| Material for this exercise |
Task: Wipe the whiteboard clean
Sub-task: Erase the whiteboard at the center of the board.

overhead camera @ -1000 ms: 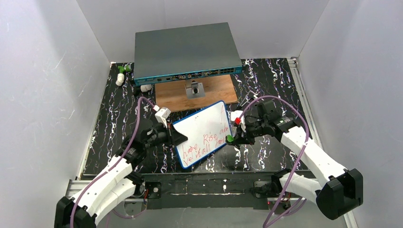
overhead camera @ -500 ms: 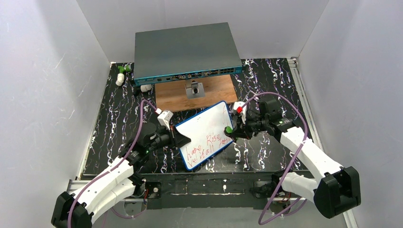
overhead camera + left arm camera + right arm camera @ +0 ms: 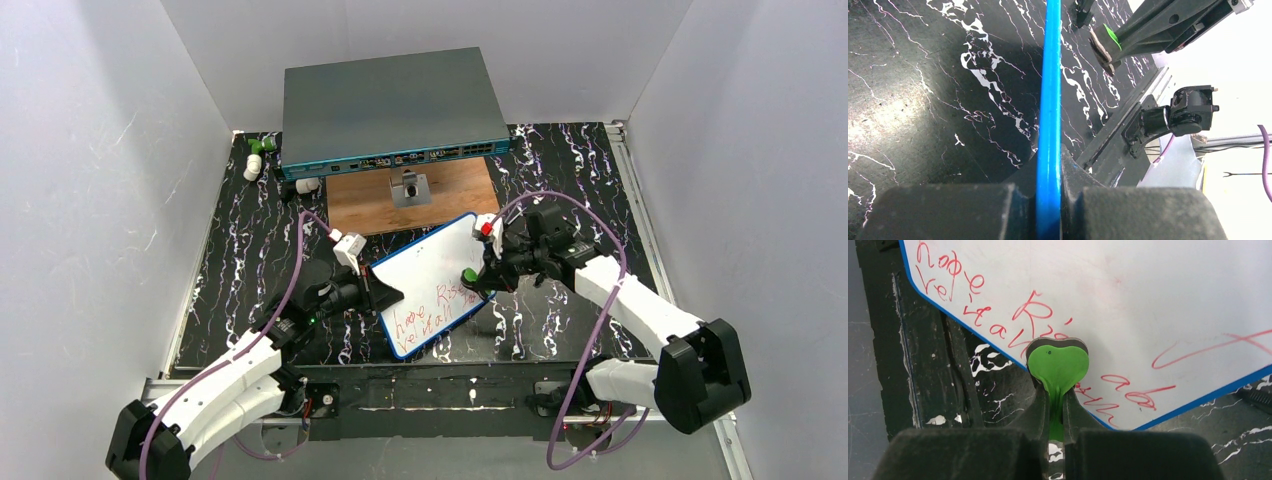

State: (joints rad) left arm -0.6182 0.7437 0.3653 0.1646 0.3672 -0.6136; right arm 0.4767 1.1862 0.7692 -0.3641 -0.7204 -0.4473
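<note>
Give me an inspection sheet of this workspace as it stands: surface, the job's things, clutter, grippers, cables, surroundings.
Surface: black mat with white marbling.
Job's things: whiteboard, blue frame, red handwriting across its near half; green heart-shaped eraser over the writing, contact unclear.
Clutter: grey network switch at the back; wooden board in front of it, small metal part on it; white and green bits back left.
Grippers: left gripper shut on the whiteboard's frame; right gripper shut on the eraser.
Cables: purple cable along each arm.
Surroundings: white walls on three sides.
</note>
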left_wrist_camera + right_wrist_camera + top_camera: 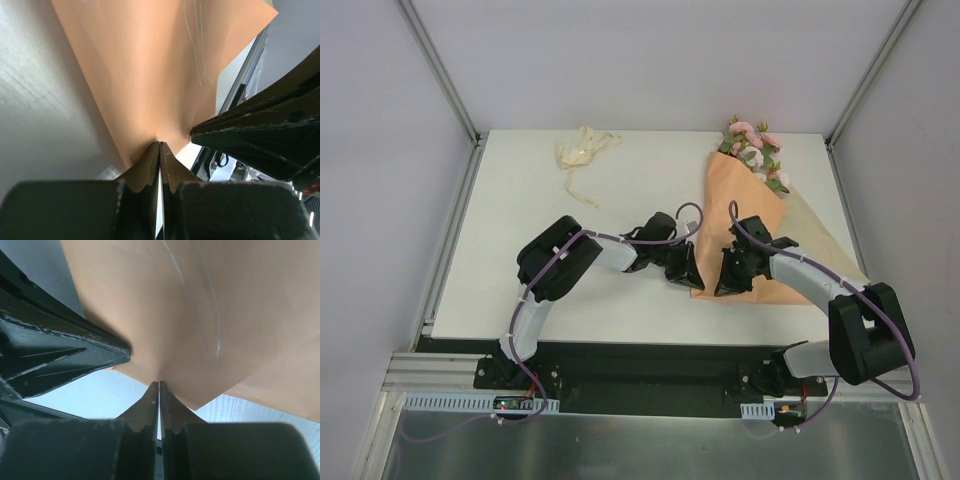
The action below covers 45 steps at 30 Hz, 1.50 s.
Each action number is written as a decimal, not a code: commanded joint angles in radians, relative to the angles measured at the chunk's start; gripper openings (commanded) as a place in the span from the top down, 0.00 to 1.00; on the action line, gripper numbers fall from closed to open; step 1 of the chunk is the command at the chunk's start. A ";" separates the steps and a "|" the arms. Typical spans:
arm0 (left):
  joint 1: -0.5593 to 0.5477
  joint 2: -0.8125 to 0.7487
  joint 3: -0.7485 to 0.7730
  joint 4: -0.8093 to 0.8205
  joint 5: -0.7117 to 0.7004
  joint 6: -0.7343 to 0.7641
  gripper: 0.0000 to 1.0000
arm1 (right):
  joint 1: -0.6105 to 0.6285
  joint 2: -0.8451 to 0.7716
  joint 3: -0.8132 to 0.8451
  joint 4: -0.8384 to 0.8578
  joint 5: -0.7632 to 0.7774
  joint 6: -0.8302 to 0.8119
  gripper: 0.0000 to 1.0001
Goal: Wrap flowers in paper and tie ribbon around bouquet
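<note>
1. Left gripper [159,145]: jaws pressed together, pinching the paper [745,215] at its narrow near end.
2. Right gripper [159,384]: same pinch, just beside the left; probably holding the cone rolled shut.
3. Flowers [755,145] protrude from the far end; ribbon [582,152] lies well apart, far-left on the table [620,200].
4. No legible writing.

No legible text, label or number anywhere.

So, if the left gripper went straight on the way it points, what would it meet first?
The paper. The left gripper is shut, its tips at the paper's edge, apparently pinching it; the right gripper lies to one side of that line.
</note>
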<state>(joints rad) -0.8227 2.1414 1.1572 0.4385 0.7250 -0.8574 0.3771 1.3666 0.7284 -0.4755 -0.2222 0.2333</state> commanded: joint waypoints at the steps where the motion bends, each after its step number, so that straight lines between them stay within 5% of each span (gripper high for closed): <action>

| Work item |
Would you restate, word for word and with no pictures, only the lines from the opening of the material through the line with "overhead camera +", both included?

| Solution to the exercise |
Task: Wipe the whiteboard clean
Sub-task: Erase the whiteboard at the center of the board.

overhead camera @ -1000 ms: 
overhead camera @ -500 ms: 
overhead camera + left arm camera + right arm camera @ +0 ms: 

Nothing further is needed for this answer.